O mundo islâmico acaba de realizar em Tunis uma conferência inédita pelo seu vulto e suas interrogações quanto ao terrorismo contemporâneo, na ameaça ainda mal pressentida que impõe as noções convencionais de paz, ordem internacional ou vigência das instituições. De logo se definiu a visão de que os homens-bomba de agora ou os massacres repentinos, ou a selvageria da destruição sem volta, exorbitam da ação de grupos e vão hoje muito para além da Al-Qaeda. O horror é que não há um terrorismo oficial com que se poderiam negociar tréguas ou formas de detecção, na esteira das guerras frias, ou do jogo respectivo, dos preços a pagar pelo seu desarme.
A Conferência também se deu conta do anonimato crescente desta agressão, bem como das vítimas que produzam e, sobretudo, do projeto de desestabilização, sem volta que puxa o gatilho destas devastações. A queda das torres gêmeas não deixou dúvida sobre o quanto este novo terrorismo generalizado e anônimo, discrepa da violência na Irlanda do Norte, da explosão basca do ETA ou mesmo do Sendero Luminoso, ligados à conquista de soberanias ou autonomias culturais, sufocadas pelo Estado que as envolvia.

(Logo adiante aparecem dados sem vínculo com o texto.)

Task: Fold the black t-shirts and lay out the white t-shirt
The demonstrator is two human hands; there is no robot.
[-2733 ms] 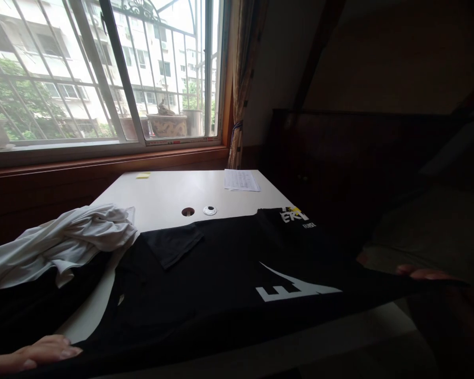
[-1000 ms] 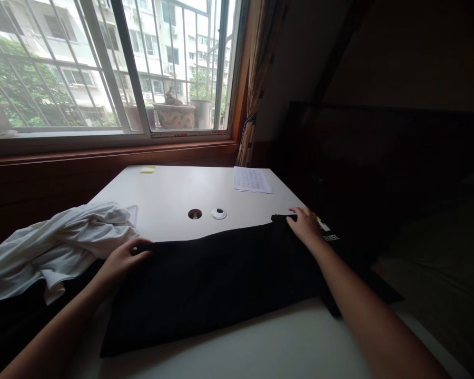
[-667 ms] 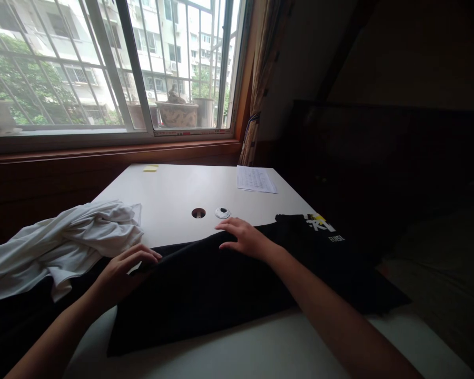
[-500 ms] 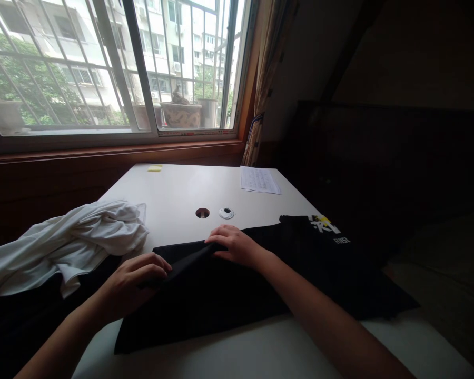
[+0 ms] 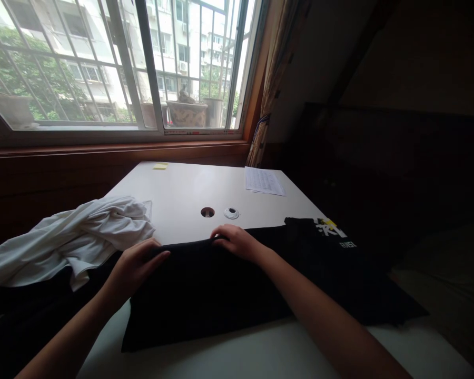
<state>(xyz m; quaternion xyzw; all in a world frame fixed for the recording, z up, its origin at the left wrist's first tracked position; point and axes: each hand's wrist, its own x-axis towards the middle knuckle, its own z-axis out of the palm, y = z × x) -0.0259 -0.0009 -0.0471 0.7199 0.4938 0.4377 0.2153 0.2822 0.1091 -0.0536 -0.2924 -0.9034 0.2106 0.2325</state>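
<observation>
A black T-shirt (image 5: 205,295) with a white and yellow print at its right end lies spread across the white table. At its far left corner, my left hand (image 5: 142,258) is closed on the fabric, thumb along the near side. My right hand (image 5: 233,241) pinches the same far edge further right, close to the middle of the shirt. Between the two hands the edge runs nearly straight. Just left of my left hand is a heap of white cloth (image 5: 98,226), with dark cloth (image 5: 35,310) under and in front of it.
On the white table (image 5: 181,189) are a round cable hole (image 5: 207,212), a white ring-shaped cover (image 5: 231,212), printed sheets (image 5: 264,181) and a yellow sticky note (image 5: 160,166). Behind it stand a barred window (image 5: 154,79) and a curtain (image 5: 263,105).
My left hand has moved up to the shirt's far left corner and closed on it. The folded-over flap there now lies along a straight edge. The view has shifted slightly.
</observation>
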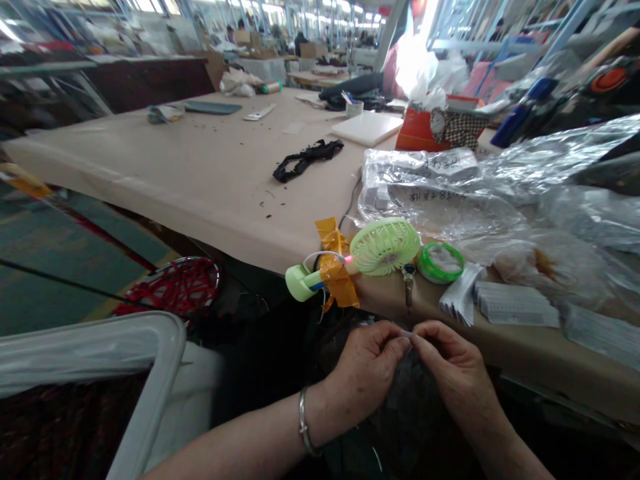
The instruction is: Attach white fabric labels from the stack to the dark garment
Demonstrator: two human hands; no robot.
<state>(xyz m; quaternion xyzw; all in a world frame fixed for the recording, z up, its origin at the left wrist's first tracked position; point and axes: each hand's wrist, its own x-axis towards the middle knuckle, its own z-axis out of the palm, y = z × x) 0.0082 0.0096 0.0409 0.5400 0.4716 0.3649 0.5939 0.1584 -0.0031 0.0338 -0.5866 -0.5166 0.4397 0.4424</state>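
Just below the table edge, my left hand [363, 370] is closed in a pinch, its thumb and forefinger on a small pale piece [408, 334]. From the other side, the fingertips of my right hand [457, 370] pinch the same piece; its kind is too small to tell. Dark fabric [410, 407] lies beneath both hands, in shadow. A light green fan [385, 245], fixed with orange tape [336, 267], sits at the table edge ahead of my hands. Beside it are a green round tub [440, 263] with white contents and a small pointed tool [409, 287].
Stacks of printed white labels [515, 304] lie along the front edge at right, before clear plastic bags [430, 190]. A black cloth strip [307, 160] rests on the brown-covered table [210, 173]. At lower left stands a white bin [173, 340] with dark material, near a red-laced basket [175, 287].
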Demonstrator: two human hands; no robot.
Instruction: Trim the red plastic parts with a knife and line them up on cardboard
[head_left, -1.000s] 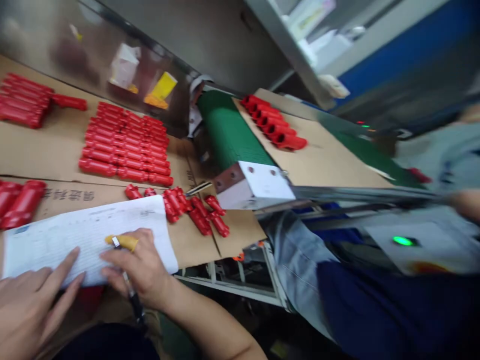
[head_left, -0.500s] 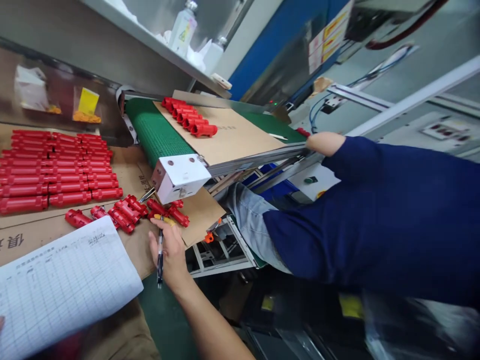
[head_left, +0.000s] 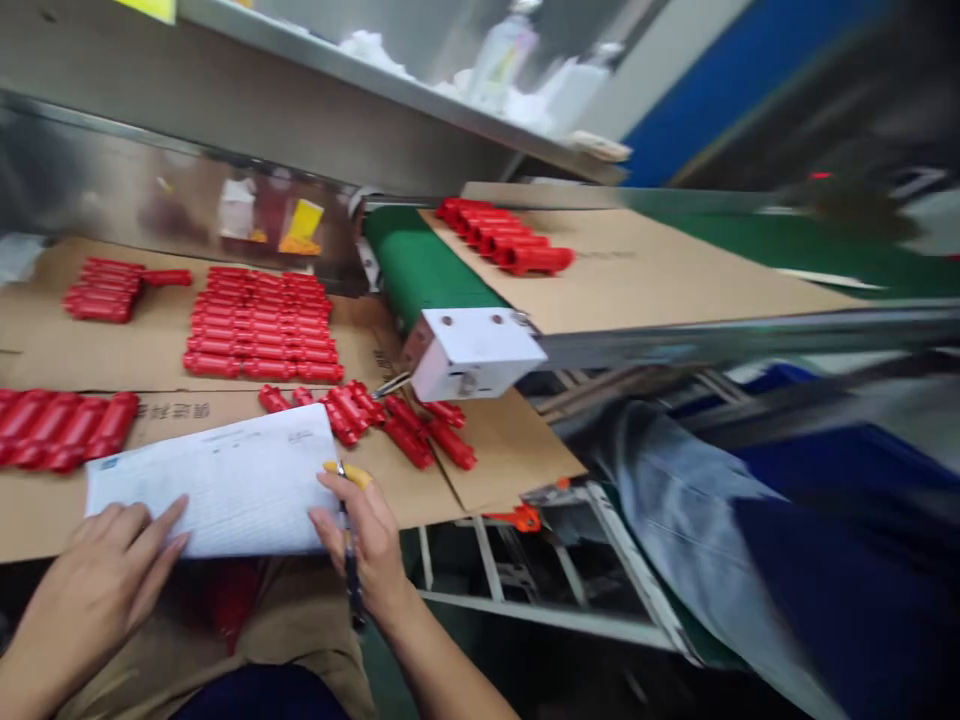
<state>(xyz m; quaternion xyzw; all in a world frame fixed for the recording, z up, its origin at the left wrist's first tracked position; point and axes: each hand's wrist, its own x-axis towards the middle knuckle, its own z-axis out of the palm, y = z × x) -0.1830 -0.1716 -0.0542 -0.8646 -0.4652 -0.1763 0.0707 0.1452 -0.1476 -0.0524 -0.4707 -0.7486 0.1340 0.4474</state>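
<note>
White paper (head_left: 247, 490), finely lined, lies long side left-to-right at the near edge of the cardboard (head_left: 424, 500); from over here I've got the left hand (head_left: 101, 575) spread on it; right hand (head_left: 373, 540) gripping a slim pen (head_left: 350, 560), long axis roughly near-to-far, nib end unclear; glossy red tubes (head_left: 262, 335) in rows; see-through bag (head_left: 303, 226) of orange bits (head_left: 300, 246).

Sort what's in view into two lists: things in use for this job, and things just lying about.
In use:
sheet, under the left hand
pen, in the right hand
probably the red parts beyond it

Apparently lying about:
blurred bottle, up on the shelf
yellow card
</note>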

O que está em causa é a passagem do extremismo à ruptura sem volta da convivência com o outro, na busca radical da afirmação de uma identidade coletiva que se daria conta patologicamente do seu confisco ou segmento na sociedade universal de hoje. Seria, para alguns, como se viu em Tunis, o resultado protraído da “colonização da alma”, em que o Islão viveu o Ocidente, da dominação tecnológica, à conquista dos mercados e à subtração do seu imaginário. O processo larvar de vitimização dormitava nesse inconsciente coletivo, de súbito alertado pela revolução de Khomeyni e chegado à proeza do horror da derrubada das torres.
Todos os Estados islâmicos, presentes em Tunis, insistiram na mensagem intrínseca de tolerância do Corão, e no repúdio categórico da violência e, sobretudo como ação de Estado frente ao mundo da convivência em que o novo século deve voltar à dificílima cultura da paz. Mas o mundo do Profeta também não se engana quanto ao impacto, dentro desse inconsciente, de um sentido de forra à sujeição vivida ao longo das últimas décadas e que, subitamente, teria encontrado a sua contradita espetacular. Fenômenos como o da sideração, pelo feito de Mohamed Ata e seus companheiros, na catástrofe de Manhattam, põe em causa a importância de uma enorme pedagogia simbólica para se compensar a vindita daquele irracional de dominação, e à busca de um novo e efetivo diálogo contemporâneo. Mas, ao mesmo tempo, este não pode se louvar nos facilitários da boa vontade, e nos idealismos ingênuos das prédicas de conciliação, hoje a anos luz do discurso no fim do século passado.
A “guerra das religiões” pode ser a herança para ficar dessa “civilização do medo”, em que a subjetividade coletiva de nosso tempo corre o risco de ser expropriada por uma visão dominadora das tecnologias dos mercados, e dos imaginários “economicamente corretos”. O enorme programa à frente da Aliança não atentará, apenas, ao lugar comum dos desarmes dos antigos conflitos ou das guerras frias. Sabe do quanto uma pedagogia de resgate da confiança precede a toda retórica da racionalidade e das boas intenções. E, sobretudo, há que se atentar ao quanto não é pela sofisticação das técnicas repressivas que se suprirá o essencial da convivência de nosso tempo: o de fazê-la ao nível do mar da coexistência das diferenças e do direito, no seu seio, ao protesto e ao dissenso continuado, que são os verdadeiros antídotos ao extremismo e ao terrorismo sem volta. E vã será o apelo ao diálogo e sua melopéia se o jogo da confiança não começar pela assunção do risco da democracia sem volta para que não se atinja o terrorismo sem retorno.